How do you guys think Ray would argue in favor of coffee given his posture on cholinesterase? Does low choline consumption in the diet lower cholinergic activity in the brain, which could logically lead us to conclude that inhibiting cholinesterase would be a positive outcome? Could caffeine be harmful in the presence of high amounts of choline in the diet? I'd be particularly interested in hearing @redsun 's opinion on this, since his view seems to be that most people don't meet the daily requirement of choline.
We know Rays stance on coffee. Coffee mechanisms of action is not only on AChE. Caffeine stimulates the release of several neurotransmitters such as catecholamine, glutamate, histamine activity. Caffeine is definitely not harmful if the diet is also high choline. The effect of caffeine is quite weak.

Yes, low choline intake would reduce cholinergic activity in the brain. But choline's function is not just for use as raw material to make acetylcholine. Its needed for phospholipid synthesis, methylation and cholesterol metabolism.

You would need to be eating tons of choline plus consuming a significant amount of AChE inhibitors to possibly cause problems. And those problems would be mild cholinergic toxicity symptoms. Racetams, which often work through acetylcholine in some fashion, are popular in nootropics communities. I doubt it would be so popular if they caused bad side effects easily.

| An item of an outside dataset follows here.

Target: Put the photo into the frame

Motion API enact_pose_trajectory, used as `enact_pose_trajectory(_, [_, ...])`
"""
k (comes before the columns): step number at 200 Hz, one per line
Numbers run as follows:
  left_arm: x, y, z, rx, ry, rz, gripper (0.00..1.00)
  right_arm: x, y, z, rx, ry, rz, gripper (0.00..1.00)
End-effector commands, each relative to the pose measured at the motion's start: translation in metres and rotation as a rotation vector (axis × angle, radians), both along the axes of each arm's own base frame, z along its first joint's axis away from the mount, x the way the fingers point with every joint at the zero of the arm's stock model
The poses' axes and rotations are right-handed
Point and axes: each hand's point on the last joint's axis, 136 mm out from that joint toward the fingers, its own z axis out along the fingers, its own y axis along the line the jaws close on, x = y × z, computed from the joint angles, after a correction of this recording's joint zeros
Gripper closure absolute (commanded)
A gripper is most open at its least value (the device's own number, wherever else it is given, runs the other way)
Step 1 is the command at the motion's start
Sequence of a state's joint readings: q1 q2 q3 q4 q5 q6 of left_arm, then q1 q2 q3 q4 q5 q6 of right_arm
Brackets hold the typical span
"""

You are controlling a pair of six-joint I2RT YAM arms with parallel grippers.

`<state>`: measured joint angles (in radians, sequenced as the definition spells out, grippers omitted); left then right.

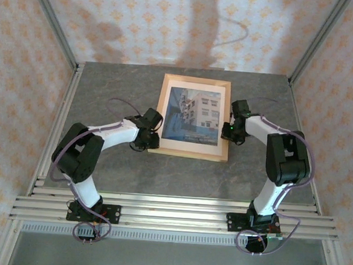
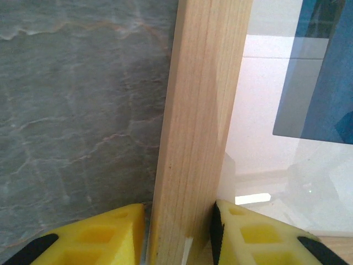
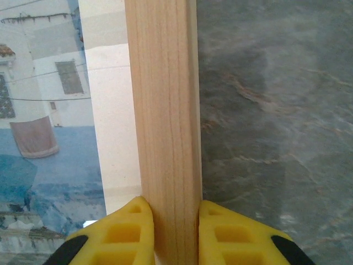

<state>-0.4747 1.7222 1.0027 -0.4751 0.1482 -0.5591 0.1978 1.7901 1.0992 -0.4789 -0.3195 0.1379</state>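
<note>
The light wooden frame lies flat in the middle of the table. The photo of a white building against blue sky sits inside it, within a cream mat. My left gripper straddles the frame's left rail. Its inner pad touches the wood and a thin gap shows at the outer finger, so this gripper is still open. A blue corner of the photo shows at the right. My right gripper is on the right rail, and here the gripper has both yellow fingers pressed against the wood.
The grey marbled tabletop has free room on all sides of the frame. Aluminium rails run along the near edge by the arm bases. Patterned walls close in the back and both sides.
</note>
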Motion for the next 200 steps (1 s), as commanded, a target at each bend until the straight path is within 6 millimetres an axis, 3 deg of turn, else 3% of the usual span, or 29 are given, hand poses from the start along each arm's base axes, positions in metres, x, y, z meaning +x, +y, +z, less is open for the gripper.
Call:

I think its way too simplistic to suggest simply blocking AChE will increase learned helplessness. Too little acetylcholine activity will reduce stress tolerance just like too much will. I don't think its that easy to get excessive acetylcholine for the vast majority of the population just by eating high choline foods like eggs and the solanine that is present in potatoes in the normal quantities most people consume.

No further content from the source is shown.